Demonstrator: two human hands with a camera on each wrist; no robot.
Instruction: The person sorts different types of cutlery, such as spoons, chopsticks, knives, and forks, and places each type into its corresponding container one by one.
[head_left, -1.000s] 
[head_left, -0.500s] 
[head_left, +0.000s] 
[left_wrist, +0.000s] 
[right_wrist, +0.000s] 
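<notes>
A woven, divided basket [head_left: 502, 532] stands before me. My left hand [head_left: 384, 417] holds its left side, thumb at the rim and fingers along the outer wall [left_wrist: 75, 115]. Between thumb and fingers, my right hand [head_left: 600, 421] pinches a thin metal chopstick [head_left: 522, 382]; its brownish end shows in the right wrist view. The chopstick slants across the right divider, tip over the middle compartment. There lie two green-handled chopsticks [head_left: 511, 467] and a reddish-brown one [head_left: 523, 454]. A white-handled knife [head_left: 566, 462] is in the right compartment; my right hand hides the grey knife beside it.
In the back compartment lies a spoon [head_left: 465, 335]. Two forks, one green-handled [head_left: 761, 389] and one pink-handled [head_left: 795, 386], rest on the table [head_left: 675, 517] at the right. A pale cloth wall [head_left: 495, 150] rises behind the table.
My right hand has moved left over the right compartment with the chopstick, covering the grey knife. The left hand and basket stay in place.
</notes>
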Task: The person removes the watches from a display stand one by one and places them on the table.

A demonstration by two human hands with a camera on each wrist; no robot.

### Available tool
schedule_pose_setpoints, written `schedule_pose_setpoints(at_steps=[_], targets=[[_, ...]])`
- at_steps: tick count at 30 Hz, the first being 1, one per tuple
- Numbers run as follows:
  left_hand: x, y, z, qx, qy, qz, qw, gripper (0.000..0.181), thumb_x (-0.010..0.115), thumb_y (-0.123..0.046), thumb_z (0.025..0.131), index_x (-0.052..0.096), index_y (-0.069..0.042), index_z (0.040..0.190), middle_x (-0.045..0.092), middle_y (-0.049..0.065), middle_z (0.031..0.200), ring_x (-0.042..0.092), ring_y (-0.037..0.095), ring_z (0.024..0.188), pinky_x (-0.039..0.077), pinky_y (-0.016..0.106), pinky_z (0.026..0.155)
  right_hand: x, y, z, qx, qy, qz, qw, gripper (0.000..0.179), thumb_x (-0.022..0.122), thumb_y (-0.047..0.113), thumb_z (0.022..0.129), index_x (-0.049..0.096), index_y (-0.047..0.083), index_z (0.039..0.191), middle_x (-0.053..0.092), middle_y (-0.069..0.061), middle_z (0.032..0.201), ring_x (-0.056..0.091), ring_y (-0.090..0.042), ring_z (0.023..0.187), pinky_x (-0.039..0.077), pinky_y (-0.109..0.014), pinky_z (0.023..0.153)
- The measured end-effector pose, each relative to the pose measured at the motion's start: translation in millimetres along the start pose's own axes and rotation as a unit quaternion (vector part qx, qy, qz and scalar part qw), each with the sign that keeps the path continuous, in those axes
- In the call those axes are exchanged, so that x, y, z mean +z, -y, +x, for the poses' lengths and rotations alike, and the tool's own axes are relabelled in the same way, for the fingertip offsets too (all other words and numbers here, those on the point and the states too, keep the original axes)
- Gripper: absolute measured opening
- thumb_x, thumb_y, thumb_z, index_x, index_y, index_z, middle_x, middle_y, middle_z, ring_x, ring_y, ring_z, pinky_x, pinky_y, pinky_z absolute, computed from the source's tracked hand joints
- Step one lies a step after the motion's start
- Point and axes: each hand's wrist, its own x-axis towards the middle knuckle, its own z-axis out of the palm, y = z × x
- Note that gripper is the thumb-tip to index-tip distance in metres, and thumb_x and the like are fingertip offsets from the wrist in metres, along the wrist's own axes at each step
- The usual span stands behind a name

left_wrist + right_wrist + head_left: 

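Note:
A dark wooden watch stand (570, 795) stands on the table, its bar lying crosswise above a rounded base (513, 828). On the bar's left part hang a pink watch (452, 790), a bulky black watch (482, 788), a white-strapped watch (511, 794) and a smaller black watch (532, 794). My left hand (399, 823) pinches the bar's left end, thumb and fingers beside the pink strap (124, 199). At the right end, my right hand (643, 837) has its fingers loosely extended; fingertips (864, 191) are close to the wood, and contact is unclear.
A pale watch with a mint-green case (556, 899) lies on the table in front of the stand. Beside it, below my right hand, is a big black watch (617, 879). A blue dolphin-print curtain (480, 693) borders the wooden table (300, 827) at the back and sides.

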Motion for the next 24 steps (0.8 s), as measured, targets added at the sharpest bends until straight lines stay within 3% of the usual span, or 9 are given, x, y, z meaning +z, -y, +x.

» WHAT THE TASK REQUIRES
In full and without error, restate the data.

» ANSWER SECTION
Demonstrator: two human hands with a camera on each wrist; no robot.
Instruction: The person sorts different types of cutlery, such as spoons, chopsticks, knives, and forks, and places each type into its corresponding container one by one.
[head_left, -1.000s] 
[head_left, -0.500s] 
[head_left, +0.000s] 
[left_wrist, +0.000s] 
[right_wrist, +0.000s] 
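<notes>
A woven, divided basket [head_left: 502, 532] stands before me. My left hand [head_left: 384, 417] holds its left side, thumb at the rim and fingers along the outer wall [left_wrist: 75, 115]. Between thumb and fingers, my right hand [head_left: 600, 421] pinches a thin metal chopstick [head_left: 522, 382]; its brownish end shows in the right wrist view. The chopstick slants across the right divider, tip over the middle compartment. There lie two green-handled chopsticks [head_left: 511, 467] and a reddish-brown one [head_left: 523, 454]. A white-handled knife [head_left: 566, 462] is in the right compartment; my right hand hides the grey knife beside it.
In the back compartment lies a spoon [head_left: 465, 335]. Two forks, one green-handled [head_left: 761, 389] and one pink-handled [head_left: 795, 386], rest on the table [head_left: 675, 517] at the right. A pale cloth wall [head_left: 495, 150] rises behind the table.
My right hand has moved left over the right compartment with the chopstick, covering the grey knife. The left hand and basket stay in place.
</notes>
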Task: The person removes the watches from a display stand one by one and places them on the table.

A demonstration by two human hands with a camera on each wrist; no robot.

### Available tool
schedule_pose_setpoints, written `schedule_pose_setpoints(at_steps=[_], targets=[[_, ...]])`
- at_steps: tick count at 30 Hz, the first being 1, one per tuple
- Numbers run as follows:
  left_hand: x, y, z, qx, qy, qz, qw, gripper (0.000..0.181), thumb_x (-0.010..0.115), thumb_y (-0.123..0.046), thumb_z (0.025..0.131), index_x (-0.052..0.096), index_y (-0.069..0.042), index_z (0.040..0.190), middle_x (-0.045..0.092), middle_y (-0.049..0.065), middle_z (0.031..0.200), ring_x (-0.042..0.092), ring_y (-0.037..0.095), ring_z (0.024..0.188), pinky_x (-0.039..0.077), pinky_y (-0.016..0.106), pinky_z (0.026..0.155)
  right_hand: x, y, z, qx, qy, qz, qw, gripper (0.000..0.179), thumb_x (-0.022..0.122), thumb_y (-0.047..0.113), thumb_z (0.022..0.129), index_x (-0.049..0.096), index_y (-0.047..0.083), index_z (0.039..0.191), middle_x (-0.053..0.092), middle_y (-0.069..0.061), middle_z (0.032..0.201), ring_x (-0.056..0.091), ring_y (-0.090..0.042), ring_z (0.023..0.187), pinky_x (-0.039..0.077), pinky_y (-0.109..0.014), pinky_z (0.023..0.153)
- The measured end-effector pose, each relative to the pose measured at the motion's start: translation in millimetres along the start pose's own axes and rotation as a unit quaternion (vector part qx, qy, qz and scalar part qw), each with the sign that keeps the path continuous, in those axes
- In the call those axes are exchanged, so that x, y, z mean +z, -y, +x, for the poses' lengths and rotations alike, and the tool's own axes are relabelled in the same way, for the fingertip offsets too (all other words and numbers here, those on the point and the states too, keep the original axes)
- Gripper: absolute measured opening
- thumb_x, thumb_y, thumb_z, index_x, index_y, index_z, middle_x, middle_y, middle_z, ring_x, ring_y, ring_z, pinky_x, pinky_y, pinky_z absolute, computed from the source's tracked hand joints
- Step one lies a step after the motion's start
- Point and axes: each hand's wrist, its own x-axis towards the middle knuckle, its own z-axis out of the palm, y = z × x
- Note that gripper is the thumb-tip to index-tip distance in metres, and thumb_x and the like are fingertip offsets from the wrist in metres, along the wrist's own axes at each step
- The usual span stands behind a name

left_wrist + right_wrist + head_left: 

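Note:
A dark wooden watch stand (570, 795) stands on the table, its bar lying crosswise above a rounded base (513, 828). On the bar's left part hang a pink watch (452, 790), a bulky black watch (482, 788), a white-strapped watch (511, 794) and a smaller black watch (532, 794). My left hand (399, 823) pinches the bar's left end, thumb and fingers beside the pink strap (124, 199). At the right end, my right hand (643, 837) has its fingers loosely extended; fingertips (864, 191) are close to the wood, and contact is unclear.
A pale watch with a mint-green case (556, 899) lies on the table in front of the stand. Beside it, below my right hand, is a big black watch (617, 879). A blue dolphin-print curtain (480, 693) borders the wooden table (300, 827) at the back and sides.
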
Motion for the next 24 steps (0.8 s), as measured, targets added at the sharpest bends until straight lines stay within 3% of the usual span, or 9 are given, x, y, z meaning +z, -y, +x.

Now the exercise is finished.